What the hell, BBC? Do you have an inferiority complex or something?
The British comedy troupe Monty Python is alive and well these days (except for Graham Chapman, of course), having surpassed cult status and entered the realm of pop culture icons with a touring musical and even a card game.
But if the British Broadcasting Corporation had had its way in the 1970s, the group’s TV show might never have survived to reach the DVD generation.
According to an interview with CNN to promote the new Independent Film Channel documentary series Monty Python: Almost the Truth (The Lawyer’s Cut), the original tape recordings of Monty Python’s Flying Circus were nearly wiped so they could be reused by the penny-pinching boobs at the Beeb.

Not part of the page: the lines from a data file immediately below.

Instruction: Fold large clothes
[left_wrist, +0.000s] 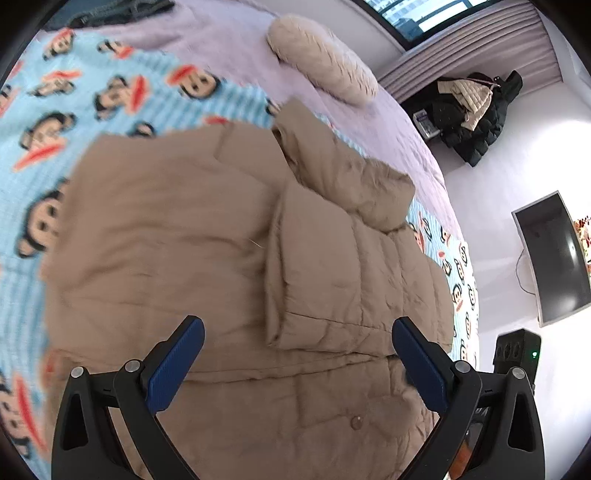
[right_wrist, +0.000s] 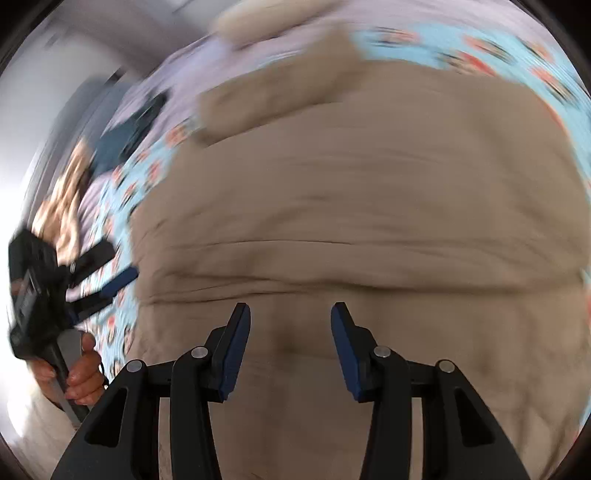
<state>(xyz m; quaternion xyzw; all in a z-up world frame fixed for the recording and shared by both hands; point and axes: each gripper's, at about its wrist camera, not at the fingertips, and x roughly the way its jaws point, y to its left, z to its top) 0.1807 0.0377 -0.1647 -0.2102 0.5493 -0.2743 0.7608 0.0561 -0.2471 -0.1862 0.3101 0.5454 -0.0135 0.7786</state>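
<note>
A tan padded jacket (left_wrist: 184, 229) lies spread on a light blue monkey-print blanket (left_wrist: 122, 92) on the bed. One sleeve (left_wrist: 314, 266) is folded over its body, and the collar end (left_wrist: 354, 177) is bunched toward the far side. My left gripper (left_wrist: 297, 326) hovers over the jacket's near part, jaws wide open with nothing between them. In the blurred right wrist view the jacket (right_wrist: 351, 206) fills most of the frame. My right gripper (right_wrist: 290, 310) is open above it, pads apart and empty. The left gripper (right_wrist: 99, 277) shows at the left edge, held by a hand (right_wrist: 83, 373).
A beige fluffy pillow (left_wrist: 321, 59) rests on the lilac bedcover (left_wrist: 229, 37). A dark garment (left_wrist: 122, 11) lies at the far end of the bed. On the floor to the right are a heap of dark clothes (left_wrist: 476, 114), a flat screen (left_wrist: 554, 258) and a black box (left_wrist: 517, 350).
</note>
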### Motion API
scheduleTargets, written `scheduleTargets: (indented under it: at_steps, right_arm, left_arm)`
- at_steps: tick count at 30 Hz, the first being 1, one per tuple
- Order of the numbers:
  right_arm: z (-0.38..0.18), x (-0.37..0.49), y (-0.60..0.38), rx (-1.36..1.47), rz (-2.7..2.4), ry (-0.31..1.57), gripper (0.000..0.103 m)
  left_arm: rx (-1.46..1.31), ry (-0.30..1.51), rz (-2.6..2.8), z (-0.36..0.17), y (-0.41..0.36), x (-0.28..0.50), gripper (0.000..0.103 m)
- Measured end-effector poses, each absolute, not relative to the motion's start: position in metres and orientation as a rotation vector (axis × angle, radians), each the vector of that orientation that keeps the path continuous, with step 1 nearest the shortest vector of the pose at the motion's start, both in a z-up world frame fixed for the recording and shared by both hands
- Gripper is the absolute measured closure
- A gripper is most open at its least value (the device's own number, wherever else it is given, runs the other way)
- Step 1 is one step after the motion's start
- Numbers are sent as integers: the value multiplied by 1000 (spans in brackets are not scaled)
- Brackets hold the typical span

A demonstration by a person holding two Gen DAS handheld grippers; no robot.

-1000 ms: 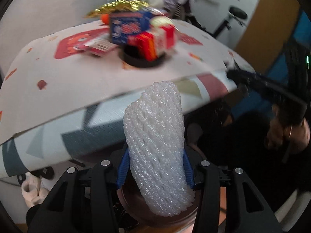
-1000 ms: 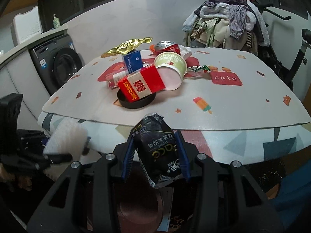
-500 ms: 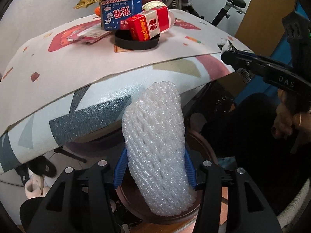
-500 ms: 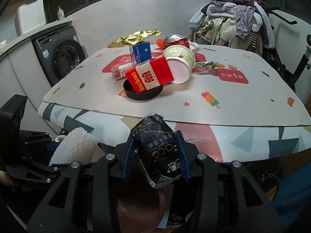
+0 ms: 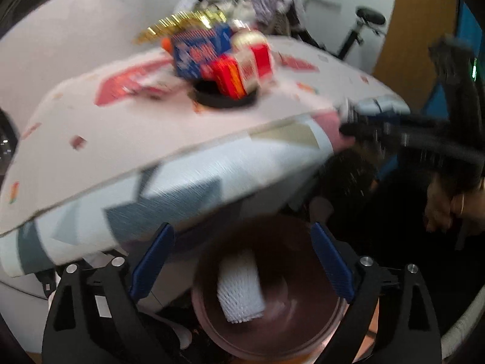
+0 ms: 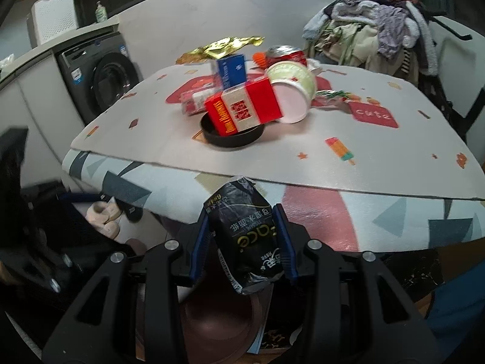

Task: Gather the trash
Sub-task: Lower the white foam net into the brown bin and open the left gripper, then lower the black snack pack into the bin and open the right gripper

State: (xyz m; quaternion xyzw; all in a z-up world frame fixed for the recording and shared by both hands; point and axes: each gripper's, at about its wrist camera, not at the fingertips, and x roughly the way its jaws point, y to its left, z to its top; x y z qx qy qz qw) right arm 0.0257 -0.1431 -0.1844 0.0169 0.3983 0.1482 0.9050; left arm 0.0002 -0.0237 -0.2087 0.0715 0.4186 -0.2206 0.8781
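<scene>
My left gripper point(image 5: 242, 259) hangs over a round brown bin point(image 5: 330, 315) below the table edge. Its jaws are opening, with nothing between them. A white foam net point(image 5: 241, 288) lies loose inside the bin, blurred. My right gripper point(image 6: 242, 221) is shut on a crumpled black tissue packet point(image 6: 245, 239), held above the same bin point(image 6: 218, 312). On the table point(image 6: 363, 157) sit a red box point(image 6: 242, 109) in a black dish point(image 6: 233, 138), a paper cup point(image 6: 291, 91), a blue box point(image 6: 232, 69), a gold wrapper point(image 6: 224, 45) and a red can point(image 6: 285, 53).
A washing machine point(image 6: 103, 75) stands at the far left and a heap of clothes point(image 6: 372, 30) behind the table. Slippers point(image 6: 103, 215) lie on the floor under the table's overhanging cloth. In the left wrist view a hand point(image 5: 442, 209) holds the right gripper point(image 5: 379, 121).
The left gripper's jaws spread wide and the foam net dropped from them into the bin. The right gripper stays shut on the black packet, hardly moved.
</scene>
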Motion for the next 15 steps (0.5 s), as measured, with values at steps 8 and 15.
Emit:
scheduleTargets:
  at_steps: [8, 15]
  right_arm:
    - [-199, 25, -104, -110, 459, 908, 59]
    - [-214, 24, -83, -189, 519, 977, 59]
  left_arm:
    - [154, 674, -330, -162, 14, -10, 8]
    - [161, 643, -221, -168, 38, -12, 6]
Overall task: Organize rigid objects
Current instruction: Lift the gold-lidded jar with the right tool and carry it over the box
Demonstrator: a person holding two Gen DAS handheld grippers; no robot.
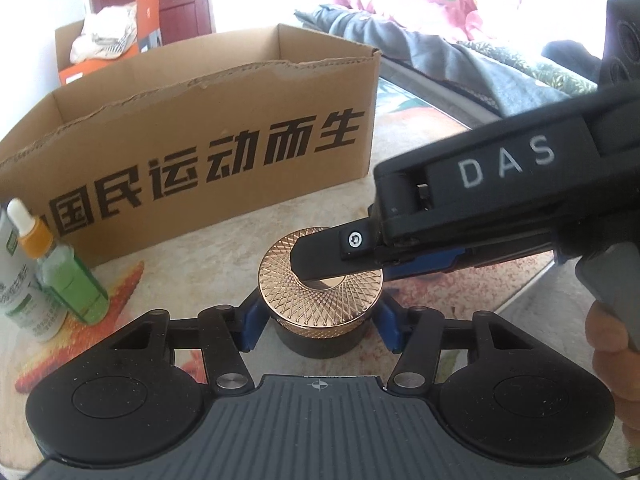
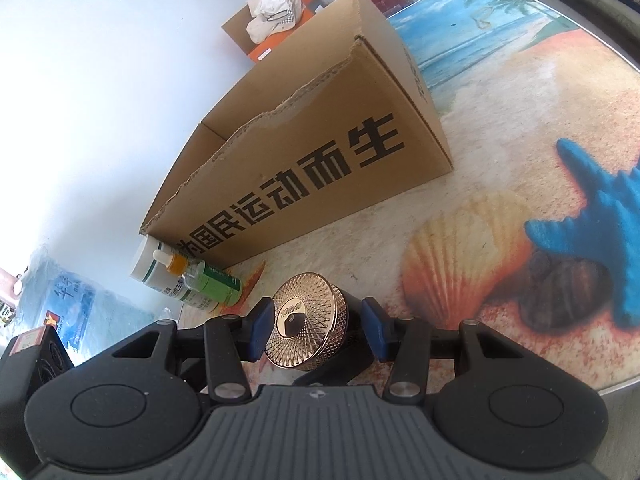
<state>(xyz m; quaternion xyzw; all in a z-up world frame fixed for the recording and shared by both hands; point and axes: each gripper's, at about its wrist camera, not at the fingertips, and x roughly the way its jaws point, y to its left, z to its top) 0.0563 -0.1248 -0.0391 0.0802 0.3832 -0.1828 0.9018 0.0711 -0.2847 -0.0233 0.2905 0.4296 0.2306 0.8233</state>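
Observation:
A black jar with a rose-gold patterned lid (image 1: 320,292) (image 2: 306,320) stands on the beach-print table mat. In the left wrist view my left gripper (image 1: 320,328) is shut on it, with a blue pad against each side of the lid rim. My right gripper reaches in from the right, and one black finger (image 1: 320,256) lies across the lid's far side. The right wrist view shows my right gripper (image 2: 316,330) shut on the same jar, blue pads against lid and body. Both grippers hold it at once.
An open cardboard box (image 1: 200,120) (image 2: 300,152) with black lettering stands just behind the jar. A green dropper bottle (image 1: 72,280) (image 2: 208,284) and a white bottle (image 1: 20,292) stand at its left end. A hand (image 1: 612,340) holds the right gripper. The table edge (image 2: 624,380) runs at the right.

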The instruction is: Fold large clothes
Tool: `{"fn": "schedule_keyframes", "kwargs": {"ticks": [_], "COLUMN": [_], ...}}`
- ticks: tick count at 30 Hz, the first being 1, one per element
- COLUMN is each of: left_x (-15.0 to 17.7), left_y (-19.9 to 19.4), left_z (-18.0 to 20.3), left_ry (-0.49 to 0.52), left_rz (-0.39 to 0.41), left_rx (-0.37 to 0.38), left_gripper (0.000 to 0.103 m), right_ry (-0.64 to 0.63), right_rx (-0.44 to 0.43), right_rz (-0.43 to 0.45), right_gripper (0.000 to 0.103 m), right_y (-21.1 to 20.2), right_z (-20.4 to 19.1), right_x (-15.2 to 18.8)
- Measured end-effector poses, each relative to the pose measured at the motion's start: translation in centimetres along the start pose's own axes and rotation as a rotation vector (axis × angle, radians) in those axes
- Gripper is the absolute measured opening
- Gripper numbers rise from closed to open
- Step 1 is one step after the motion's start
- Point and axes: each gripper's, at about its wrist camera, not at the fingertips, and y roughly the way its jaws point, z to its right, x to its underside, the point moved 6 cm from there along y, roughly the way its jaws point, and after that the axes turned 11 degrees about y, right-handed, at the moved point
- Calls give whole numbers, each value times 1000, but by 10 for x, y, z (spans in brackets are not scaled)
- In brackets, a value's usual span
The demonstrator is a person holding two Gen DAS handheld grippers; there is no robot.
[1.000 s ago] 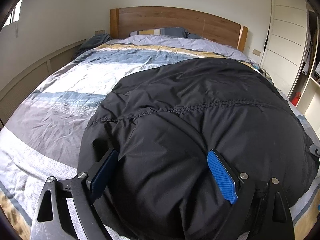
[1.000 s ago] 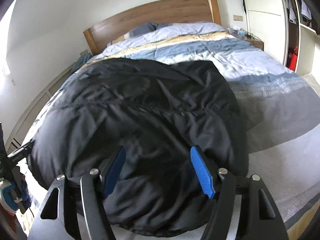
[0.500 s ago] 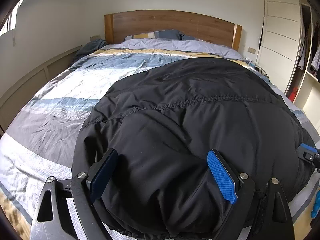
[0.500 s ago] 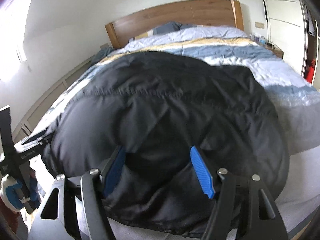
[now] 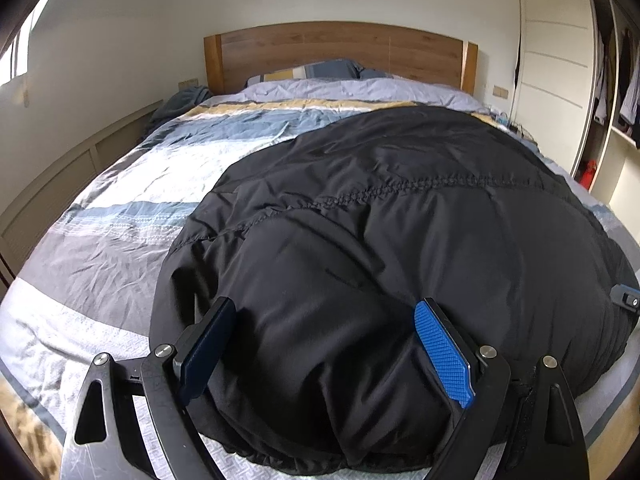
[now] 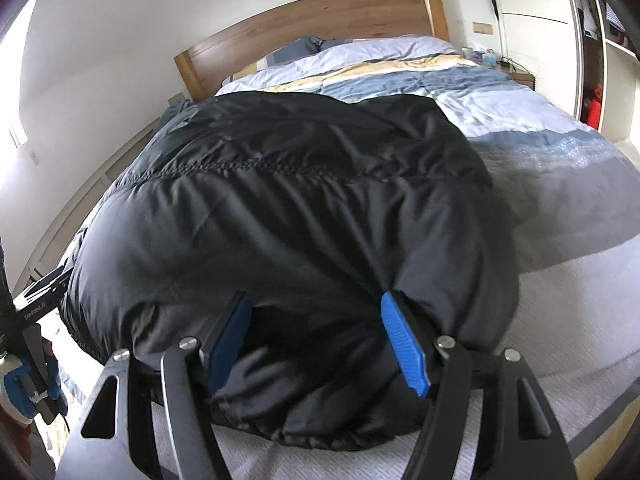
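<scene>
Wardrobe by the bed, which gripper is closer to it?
Right. The right gripper is at the black jacket's near edge on the wardrobe side; the left gripper is at the same edge, farther from the wardrobe.

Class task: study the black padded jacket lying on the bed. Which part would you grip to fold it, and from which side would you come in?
Grip the black padded jacket at its near hem, one gripper toward each end, coming from the foot of the bed. The hem bulges up off the cover there, so it probably offers fingers a thick edge, and the left gripper and right gripper already straddle it.
</scene>
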Motion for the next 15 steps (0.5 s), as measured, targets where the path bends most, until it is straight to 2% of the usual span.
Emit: {"fn": "schedule_keyframes", "kwargs": {"ticks": [6,8,12,14,15], "left_x": [7,9,7,3,1], "left_y": [-5,-9,-27,-38,-42], "left_z": [0,-4,-33,-55,-70], "left_ry": [31,26,-28,-66,-87], "left_rz": [-27,-33,12,40,49], "left_rx": [-4,23,29,20,12], "left_gripper": [90,91,102,103,103], "right_ry": [9,15,25,39,45], "right_rx": [16,23,28,38,54], "right_rz": [-5,-4,31,58,69], "right_gripper": [66,66,66,68,75], "right_y": [-10,-14,-33,-45,-48], "right_z": [6,10,21,31,37], "right_x": [2,1,-10,-19,-23]}}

As Python alum Terry Jones told CNN: “That is what the BBC did in those days; they wanted the videotapes to reuse.” He said he got a call in 1971 warning him that the BBC was going to erase the original tapes of Monty Python’s Flying Circus, but fellow Python Terry Gilliam stepped in and bought them before that could happen.
If only someone had been paying such attention to the Doctor Who recordings; many of the classic sci-fi drama’s earliest episodes were overwritten or dumped to clear storage space in BBC facilities, and only a handful have been rediscovered and restored.
Granted, this was long before home video was in the picture, but that doesn’t make it any less shortsighted.